Pasó inadvertida la carta titulada “Por la defensa de la institucionalidad y la confianza electoral”, suscrita por representantes de importantes organizaciones de la sociedad civil.
Como el país vive de tumbo en tumbo, viendo que una noticia desplaza a la otra en cuestión de horas; cuando es visible un manejo sistemático para desviar la atención ciudadana, o surgen decisiones judiciales en las cuales se mezcla la política con la justicia, un pronunciamiento colectivo como el citado pasa a segundo o tercer plano.
Dicho colectivo se hizo eco de la encuesta realizada por Click Research, según la cual el 66,25 % de los ecuatorianos exige la renuncia de todos los consejeros del Consejo Nacional Electoral (CNE).

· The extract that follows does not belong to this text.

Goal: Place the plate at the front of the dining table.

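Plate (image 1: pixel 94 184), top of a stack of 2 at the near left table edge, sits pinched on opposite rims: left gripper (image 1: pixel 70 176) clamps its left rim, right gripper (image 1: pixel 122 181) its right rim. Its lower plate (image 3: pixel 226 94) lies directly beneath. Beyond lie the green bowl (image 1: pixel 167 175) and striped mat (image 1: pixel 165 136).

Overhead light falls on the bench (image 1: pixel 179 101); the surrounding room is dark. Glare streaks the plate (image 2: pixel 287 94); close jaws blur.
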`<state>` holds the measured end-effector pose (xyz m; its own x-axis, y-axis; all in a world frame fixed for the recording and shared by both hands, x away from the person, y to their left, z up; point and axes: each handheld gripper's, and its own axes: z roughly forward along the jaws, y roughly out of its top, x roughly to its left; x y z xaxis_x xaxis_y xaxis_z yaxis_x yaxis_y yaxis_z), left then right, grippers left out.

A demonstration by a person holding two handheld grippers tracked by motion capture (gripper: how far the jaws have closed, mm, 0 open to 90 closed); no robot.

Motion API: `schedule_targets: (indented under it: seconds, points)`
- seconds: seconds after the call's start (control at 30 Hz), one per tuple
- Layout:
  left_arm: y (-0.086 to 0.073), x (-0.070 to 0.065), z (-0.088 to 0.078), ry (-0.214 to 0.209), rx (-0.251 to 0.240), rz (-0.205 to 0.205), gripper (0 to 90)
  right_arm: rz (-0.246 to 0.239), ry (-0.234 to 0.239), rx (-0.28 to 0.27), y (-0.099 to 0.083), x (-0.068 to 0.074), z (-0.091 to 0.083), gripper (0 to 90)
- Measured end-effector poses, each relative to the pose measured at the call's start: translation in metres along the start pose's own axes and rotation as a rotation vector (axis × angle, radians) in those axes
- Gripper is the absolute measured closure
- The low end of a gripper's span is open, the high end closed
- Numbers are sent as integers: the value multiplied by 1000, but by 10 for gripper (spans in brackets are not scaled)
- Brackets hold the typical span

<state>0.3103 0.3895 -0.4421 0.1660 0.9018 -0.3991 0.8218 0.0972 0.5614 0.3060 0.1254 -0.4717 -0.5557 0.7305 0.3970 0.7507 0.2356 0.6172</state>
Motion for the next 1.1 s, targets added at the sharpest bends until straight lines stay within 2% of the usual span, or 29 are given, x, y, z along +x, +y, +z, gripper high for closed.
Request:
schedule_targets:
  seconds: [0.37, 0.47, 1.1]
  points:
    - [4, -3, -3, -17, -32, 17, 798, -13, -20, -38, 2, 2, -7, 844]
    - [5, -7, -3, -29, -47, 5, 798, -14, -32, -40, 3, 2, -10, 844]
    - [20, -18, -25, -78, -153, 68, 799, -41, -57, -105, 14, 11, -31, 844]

Ellos están en funciones prorrogadas, si bien cuentan con la anuencia de la Procuraduría General del Estado, mientras no sean legalmente reemplazados.
Esta prórroga es consecuencia de la negligencia manifiesta del Consejo de Participación Ciudadana, encargado de organizar el concurso para escoger a los reemplazantes.
Tal como están las cosas, es muy probable, o probable mismo, que el actual CNE organice las elecciones de 2027. Y ya dio inicio.
También exponen “que la falta de control y el incumplimiento de las funciones propias de la entidad constituyen razones suficientes para que los consejeros no continúen en sus cargos”.
Para ellos, el CNE atraviesa un proceso de deterioro institucional, producto de “una administración extendida de manera antitécnica, antiética e injustificada”.
Y, cómo no, expresan su preocupación por las fallas en la Unidad Complementaria Antilavado del CNE.
Esa preocupación también la tiene gran parte de ecuatorianos, al ver que no hay control sostenido del financiamiento de las campañas electorales, cuyos topes de gastos resultan irreales.
Los prorrogados tienen sus respectivos suplentes. Por ser objeto de severas críticas, el contenido de la carta debería hacerlos reflexionar.